The output of new technologies, differences in current medical practice, and the collaborative nature of genetics research differ from the past. For example, where previous technology yielded results in response to suggestive symptoms, the output from microarray testing and exome sequencing often yields disturbing findings, including false-positives, ambiguous results, and variants of unknown significance. Identification of unnamed and unknown disorders would be expected to create compelling anxieties and uncertainties, both for the medical provider as well as the family. In addition, output from genome and exome sequencing often includes unanticipated positive results not relevant to presenting symptoms. Unexpectedly, parental genetic or medical conditions may be revealed. This information overload may prove difficult for the physician, who must decide what to disclose to the family, how, and when, causing both physician and family to grapple with these complexities. In the past, the pediatric specialist ordered the test and disseminated results; currently diverse medical providers request these tests and there is little control or knowledge of how results are communicated to the family.

Currently, the role of genetics is far more recognized in our society, which may lead to decreased feelings of stigmatization. On the other hand, popular understanding of genetics is often misguided or incorrect. The availability of genetic information on the Internet may be problematic in that it frequently contains misleading information, causing needless concern. Further, the dedicated sole researcher of prior generations has been replaced by a trend toward more team efforts; this may offer some emotional protection to the physician but may interfere with the strong physician–family bond that helped families.

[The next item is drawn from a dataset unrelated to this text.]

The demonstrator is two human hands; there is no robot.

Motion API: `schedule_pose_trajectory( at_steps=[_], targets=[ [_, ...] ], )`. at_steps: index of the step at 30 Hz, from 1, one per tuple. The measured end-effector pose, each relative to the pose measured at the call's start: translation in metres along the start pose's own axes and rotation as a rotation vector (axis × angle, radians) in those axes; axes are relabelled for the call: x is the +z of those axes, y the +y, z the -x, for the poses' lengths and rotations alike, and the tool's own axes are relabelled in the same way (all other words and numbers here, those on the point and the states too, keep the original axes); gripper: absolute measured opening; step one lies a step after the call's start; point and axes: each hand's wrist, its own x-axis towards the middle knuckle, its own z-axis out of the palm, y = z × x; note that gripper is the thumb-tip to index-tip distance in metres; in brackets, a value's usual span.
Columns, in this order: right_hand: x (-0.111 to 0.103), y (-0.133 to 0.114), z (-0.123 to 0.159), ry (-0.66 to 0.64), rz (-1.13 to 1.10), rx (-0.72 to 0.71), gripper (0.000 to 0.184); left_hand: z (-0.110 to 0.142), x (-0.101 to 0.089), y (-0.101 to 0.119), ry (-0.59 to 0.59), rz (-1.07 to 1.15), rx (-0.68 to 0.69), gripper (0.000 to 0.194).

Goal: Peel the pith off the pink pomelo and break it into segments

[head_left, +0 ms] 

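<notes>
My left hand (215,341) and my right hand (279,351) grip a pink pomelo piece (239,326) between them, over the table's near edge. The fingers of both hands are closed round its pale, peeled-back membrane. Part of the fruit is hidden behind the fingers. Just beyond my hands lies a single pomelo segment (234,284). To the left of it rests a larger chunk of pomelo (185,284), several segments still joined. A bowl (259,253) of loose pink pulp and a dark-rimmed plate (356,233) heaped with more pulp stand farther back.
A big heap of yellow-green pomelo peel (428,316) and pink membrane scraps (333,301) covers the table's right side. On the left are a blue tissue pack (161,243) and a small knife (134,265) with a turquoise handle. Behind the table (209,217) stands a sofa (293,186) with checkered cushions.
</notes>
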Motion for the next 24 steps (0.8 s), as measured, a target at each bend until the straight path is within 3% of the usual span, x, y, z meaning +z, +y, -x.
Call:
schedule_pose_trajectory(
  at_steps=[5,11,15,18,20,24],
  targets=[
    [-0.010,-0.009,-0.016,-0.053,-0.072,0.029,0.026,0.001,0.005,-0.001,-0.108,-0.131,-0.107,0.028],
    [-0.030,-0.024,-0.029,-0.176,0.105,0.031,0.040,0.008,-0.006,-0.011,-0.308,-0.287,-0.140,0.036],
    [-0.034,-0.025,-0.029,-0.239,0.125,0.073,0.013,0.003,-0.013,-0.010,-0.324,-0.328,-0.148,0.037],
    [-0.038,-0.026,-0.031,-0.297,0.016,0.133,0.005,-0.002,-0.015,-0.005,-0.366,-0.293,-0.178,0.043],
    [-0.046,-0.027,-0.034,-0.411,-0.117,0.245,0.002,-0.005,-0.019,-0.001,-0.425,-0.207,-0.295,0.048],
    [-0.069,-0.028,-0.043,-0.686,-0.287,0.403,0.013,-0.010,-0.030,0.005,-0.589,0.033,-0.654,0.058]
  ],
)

Because the application of new genetic technologies differs in important ways from the more limited but straightforward tests of prior generations, these scientific advances raise important research questions for providers and families:

1. 1

   How well do parents and siblings understand microarray, genome, and exome sequencing results?

2. 2

   What are the long-term emotional consequences for parents and siblings of coping with the ambiguities and uncertainty associated with these tests?

3. 3

   How effectively do families identify resources, particularly support from others?

4. 4

   How well do medical providers manage these complex findings and facilitate interconnections between families?

Research on these questions could illuminate how providers should manage transmission of test results to families. Factors that may mitigate adverse outcomes, such as the Internet, connections with others, and provider facilitation of support, should be investigated. Identification of variables affecting risk and promoting resilience will be essential in developing appropriate interventions for families.

Parents in this new generation of “first families” are likely to be at great risk of being overwhelmed and highly distressed with few emotional resources available for each other, their affected child, and their healthy children. Medical providers should be alert to potential challenges and risks and help these families understand increasingly complex test results. As new technologies offer great promise in the detection and diagnosis of disease, we should pay close attention to ensure that a new generation of parents does not struggle alone and that their children do not have to wait for years to share their story.

Disclosure

The author declares no conflict of interest.